**Information supplied**
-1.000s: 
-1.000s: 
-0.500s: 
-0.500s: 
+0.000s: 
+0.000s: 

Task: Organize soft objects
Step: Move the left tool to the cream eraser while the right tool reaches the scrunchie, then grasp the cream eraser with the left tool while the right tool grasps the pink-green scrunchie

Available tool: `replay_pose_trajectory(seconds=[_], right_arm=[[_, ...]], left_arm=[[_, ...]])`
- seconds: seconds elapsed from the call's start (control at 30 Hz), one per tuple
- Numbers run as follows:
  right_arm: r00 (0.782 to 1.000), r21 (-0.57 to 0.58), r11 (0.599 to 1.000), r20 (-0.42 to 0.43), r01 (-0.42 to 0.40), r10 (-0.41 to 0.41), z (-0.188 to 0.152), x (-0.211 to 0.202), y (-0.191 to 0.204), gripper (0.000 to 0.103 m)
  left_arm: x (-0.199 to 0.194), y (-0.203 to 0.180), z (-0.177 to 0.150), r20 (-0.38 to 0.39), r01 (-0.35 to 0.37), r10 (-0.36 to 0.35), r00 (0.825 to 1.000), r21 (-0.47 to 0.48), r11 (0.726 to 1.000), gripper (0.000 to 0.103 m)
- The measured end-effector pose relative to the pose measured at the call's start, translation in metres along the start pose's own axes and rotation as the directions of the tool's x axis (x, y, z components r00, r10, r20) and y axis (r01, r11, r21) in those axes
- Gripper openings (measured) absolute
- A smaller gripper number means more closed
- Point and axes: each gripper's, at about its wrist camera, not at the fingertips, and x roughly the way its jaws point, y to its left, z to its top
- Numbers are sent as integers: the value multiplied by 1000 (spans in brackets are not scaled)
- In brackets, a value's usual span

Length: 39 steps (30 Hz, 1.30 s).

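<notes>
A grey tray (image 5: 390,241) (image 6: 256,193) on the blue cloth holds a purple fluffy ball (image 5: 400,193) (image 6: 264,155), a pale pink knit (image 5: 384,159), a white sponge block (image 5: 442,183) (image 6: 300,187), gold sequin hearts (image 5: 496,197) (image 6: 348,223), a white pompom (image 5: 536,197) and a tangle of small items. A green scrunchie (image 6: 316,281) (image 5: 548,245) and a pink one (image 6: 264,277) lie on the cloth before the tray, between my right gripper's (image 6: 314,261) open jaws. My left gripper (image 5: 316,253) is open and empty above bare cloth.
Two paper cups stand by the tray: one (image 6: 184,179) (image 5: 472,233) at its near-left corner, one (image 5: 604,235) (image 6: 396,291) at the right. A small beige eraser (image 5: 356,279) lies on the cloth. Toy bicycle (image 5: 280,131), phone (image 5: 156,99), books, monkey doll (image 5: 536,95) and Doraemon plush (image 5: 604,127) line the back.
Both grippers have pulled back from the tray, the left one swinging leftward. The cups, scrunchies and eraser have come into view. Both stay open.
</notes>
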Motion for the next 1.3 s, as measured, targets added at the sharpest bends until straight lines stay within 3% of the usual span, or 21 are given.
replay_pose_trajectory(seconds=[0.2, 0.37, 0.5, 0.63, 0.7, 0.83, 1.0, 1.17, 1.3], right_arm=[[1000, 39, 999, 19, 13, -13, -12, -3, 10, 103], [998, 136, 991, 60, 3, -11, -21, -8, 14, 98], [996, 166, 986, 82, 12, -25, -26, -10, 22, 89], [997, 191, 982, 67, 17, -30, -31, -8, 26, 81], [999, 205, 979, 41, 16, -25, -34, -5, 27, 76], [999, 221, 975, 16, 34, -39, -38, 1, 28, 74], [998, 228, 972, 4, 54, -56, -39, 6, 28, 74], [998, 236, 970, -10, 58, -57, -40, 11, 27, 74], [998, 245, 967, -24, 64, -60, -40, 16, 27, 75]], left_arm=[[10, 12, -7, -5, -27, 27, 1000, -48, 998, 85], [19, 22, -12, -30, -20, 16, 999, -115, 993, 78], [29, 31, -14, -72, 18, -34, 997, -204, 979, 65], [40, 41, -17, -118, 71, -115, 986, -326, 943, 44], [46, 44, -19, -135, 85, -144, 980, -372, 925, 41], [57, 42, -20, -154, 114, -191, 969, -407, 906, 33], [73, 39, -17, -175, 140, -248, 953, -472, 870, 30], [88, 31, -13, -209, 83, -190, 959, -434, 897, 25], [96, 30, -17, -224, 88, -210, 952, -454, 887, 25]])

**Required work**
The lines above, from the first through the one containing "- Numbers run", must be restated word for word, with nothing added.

**Output below**
-1.000s: 
-1.000s: 
-0.500s: 
-0.500s: 
+0.000s: 
+0.000s: 

Task: Organize soft objects
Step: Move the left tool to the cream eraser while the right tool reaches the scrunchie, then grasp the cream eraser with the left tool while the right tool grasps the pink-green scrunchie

Available tool: `replay_pose_trajectory(seconds=[_], right_arm=[[_, ...]], left_arm=[[_, ...]])`
- seconds: seconds elapsed from the call's start (control at 30 Hz), one per tuple
- Numbers run as follows:

What was asked now has a complete answer.